▸ TASK STATEMENT
The number needed is how many lines of the data hold the string "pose". Give that number and nothing more.

(Stored data)
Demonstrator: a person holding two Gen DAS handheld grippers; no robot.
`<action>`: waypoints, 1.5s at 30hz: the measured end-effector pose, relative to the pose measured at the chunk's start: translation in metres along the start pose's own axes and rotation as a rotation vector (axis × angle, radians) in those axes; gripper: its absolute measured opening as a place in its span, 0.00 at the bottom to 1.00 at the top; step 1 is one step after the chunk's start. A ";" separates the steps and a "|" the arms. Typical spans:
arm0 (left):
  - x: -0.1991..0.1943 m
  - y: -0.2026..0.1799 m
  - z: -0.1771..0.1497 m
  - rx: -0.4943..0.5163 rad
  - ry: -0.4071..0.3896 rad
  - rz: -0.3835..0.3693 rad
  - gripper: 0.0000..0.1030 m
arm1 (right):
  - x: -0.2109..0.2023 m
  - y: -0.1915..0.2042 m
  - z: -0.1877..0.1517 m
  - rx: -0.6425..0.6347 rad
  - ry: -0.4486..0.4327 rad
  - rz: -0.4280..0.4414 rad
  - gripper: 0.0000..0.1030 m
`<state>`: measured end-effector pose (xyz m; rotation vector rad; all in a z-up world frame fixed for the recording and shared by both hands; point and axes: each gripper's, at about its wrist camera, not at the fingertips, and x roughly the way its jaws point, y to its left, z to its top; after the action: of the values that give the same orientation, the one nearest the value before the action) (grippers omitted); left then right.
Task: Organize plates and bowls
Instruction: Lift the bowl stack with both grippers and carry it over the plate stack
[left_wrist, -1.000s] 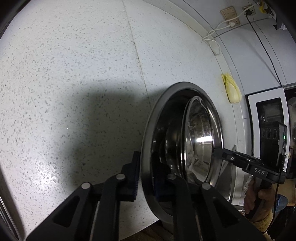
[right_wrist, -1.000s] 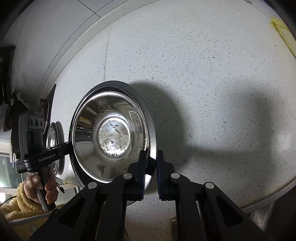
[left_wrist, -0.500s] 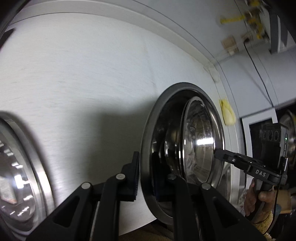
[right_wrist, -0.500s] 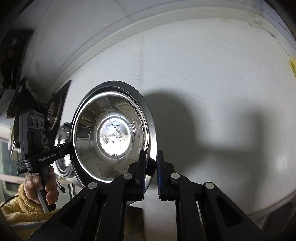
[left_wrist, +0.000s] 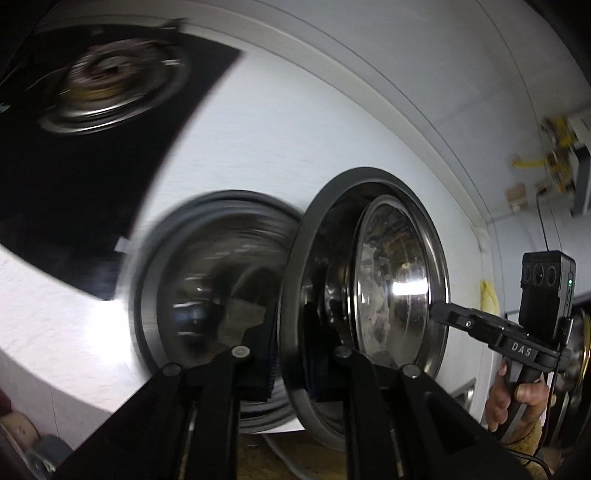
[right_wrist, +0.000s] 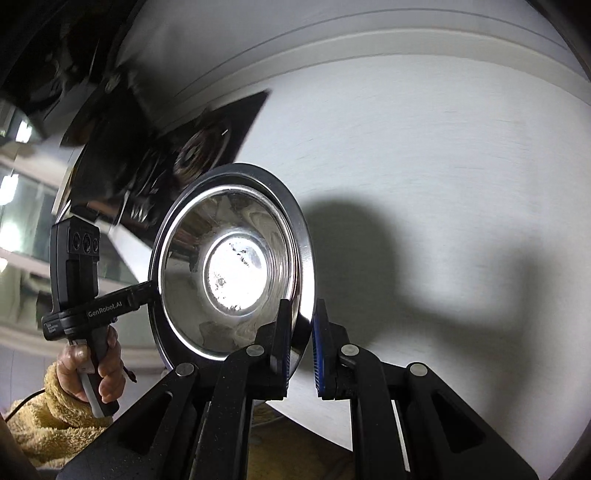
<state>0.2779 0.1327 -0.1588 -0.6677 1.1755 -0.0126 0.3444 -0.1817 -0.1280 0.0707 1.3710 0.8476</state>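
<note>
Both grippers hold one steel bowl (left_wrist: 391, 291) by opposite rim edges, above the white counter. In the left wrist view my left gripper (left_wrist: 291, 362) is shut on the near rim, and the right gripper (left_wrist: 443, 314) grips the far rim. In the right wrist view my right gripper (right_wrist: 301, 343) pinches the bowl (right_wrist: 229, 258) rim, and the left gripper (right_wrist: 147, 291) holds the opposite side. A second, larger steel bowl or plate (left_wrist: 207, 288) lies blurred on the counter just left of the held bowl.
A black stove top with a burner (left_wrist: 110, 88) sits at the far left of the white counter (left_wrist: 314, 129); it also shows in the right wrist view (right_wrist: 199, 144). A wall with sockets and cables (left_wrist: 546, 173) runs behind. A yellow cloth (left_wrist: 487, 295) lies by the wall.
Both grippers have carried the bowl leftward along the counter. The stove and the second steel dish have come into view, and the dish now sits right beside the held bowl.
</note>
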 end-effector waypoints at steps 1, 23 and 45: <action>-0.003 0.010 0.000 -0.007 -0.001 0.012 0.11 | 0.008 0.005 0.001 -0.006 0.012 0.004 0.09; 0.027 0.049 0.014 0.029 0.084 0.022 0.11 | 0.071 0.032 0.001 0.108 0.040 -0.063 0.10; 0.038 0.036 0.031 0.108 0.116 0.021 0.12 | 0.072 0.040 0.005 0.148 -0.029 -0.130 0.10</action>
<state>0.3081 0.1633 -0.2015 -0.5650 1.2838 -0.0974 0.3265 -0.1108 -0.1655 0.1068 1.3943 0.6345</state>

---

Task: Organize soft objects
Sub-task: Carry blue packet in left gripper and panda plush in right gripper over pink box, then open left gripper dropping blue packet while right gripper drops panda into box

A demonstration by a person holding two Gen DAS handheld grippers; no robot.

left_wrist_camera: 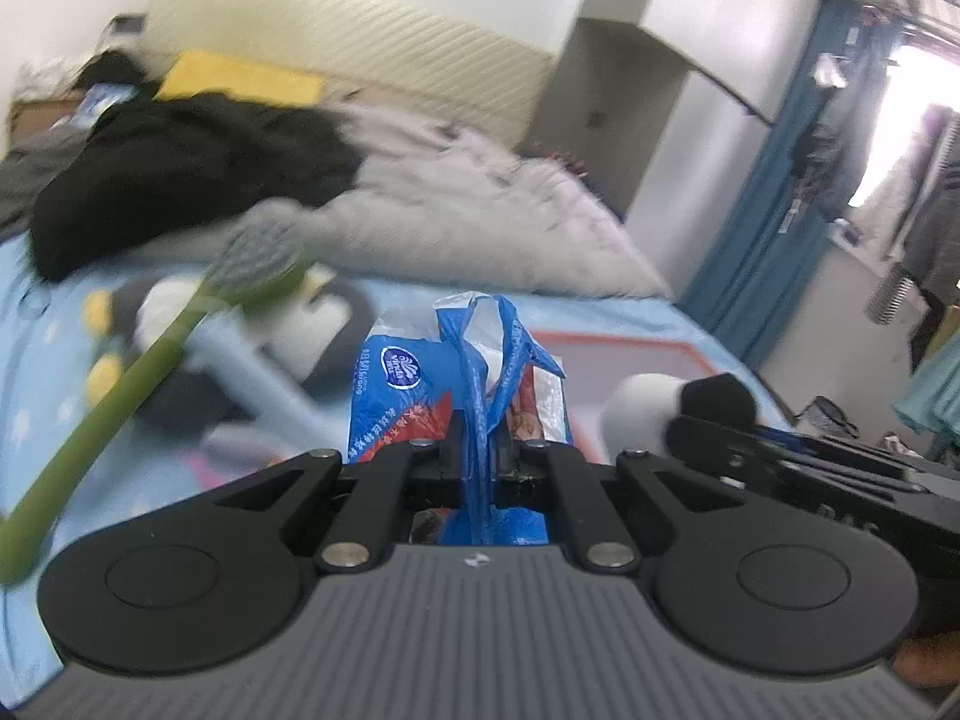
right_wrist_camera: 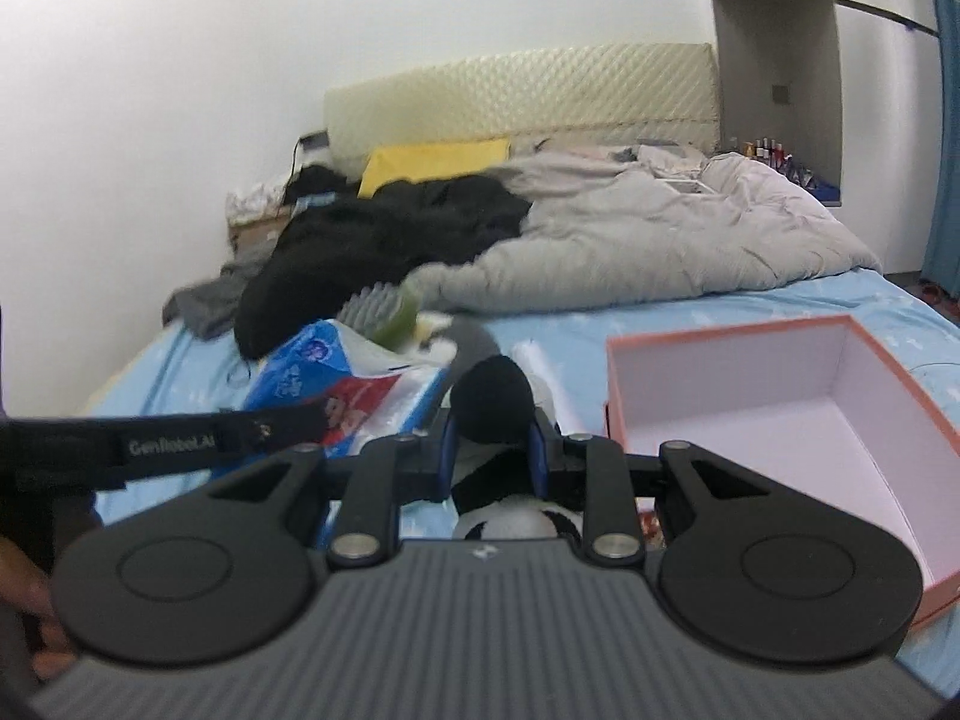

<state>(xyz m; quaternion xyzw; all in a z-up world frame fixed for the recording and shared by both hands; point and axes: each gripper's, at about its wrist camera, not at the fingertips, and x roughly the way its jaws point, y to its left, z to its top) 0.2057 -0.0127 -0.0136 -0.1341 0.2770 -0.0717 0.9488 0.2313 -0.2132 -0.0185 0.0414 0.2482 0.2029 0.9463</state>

▸ RESULT FOR THIS TASK
2